#### Extracted entries:
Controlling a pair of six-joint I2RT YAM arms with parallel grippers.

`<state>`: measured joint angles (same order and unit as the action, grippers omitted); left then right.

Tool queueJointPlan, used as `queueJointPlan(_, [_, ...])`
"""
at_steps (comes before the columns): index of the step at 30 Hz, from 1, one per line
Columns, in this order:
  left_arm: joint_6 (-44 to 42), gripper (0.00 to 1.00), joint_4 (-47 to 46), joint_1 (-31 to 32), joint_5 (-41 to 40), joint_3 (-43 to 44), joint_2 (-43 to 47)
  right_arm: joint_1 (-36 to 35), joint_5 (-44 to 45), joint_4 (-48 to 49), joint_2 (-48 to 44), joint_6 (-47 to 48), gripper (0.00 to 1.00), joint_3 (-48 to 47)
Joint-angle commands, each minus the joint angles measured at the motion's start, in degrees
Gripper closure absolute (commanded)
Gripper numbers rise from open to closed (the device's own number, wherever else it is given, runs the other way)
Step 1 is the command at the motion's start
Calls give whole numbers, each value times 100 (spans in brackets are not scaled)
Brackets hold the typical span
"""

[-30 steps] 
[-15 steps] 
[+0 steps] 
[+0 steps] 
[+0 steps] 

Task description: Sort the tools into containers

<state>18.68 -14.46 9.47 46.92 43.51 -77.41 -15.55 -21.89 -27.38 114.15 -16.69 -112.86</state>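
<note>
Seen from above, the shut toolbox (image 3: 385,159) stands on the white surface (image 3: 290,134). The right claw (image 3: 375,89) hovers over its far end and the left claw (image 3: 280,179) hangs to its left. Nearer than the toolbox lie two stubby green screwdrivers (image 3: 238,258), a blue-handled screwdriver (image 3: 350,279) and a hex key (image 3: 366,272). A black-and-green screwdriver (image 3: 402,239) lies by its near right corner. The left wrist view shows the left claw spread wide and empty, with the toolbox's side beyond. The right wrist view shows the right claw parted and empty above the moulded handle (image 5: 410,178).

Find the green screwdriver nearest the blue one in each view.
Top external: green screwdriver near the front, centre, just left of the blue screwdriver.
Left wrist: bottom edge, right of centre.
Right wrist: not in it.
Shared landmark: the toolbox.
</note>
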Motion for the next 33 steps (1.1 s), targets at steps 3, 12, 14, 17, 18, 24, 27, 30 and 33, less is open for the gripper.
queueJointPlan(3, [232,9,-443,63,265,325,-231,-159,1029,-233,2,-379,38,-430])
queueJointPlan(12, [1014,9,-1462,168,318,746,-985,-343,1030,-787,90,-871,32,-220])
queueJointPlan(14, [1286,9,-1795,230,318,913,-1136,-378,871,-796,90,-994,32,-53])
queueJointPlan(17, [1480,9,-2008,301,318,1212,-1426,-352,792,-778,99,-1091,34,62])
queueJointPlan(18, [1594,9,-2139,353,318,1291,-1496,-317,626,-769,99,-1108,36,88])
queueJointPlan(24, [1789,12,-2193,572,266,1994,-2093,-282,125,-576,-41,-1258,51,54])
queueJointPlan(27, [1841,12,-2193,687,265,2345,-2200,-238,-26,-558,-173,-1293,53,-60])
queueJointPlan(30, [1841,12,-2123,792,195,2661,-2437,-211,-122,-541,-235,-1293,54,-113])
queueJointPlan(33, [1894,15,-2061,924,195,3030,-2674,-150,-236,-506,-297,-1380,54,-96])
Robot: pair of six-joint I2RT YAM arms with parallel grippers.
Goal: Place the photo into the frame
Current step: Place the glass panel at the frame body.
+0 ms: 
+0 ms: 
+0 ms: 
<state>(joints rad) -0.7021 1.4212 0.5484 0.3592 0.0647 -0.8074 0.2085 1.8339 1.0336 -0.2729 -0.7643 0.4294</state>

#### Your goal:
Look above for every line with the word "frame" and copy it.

#### Result for this exercise:
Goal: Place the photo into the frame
Current step: Place the glass panel at the frame body.

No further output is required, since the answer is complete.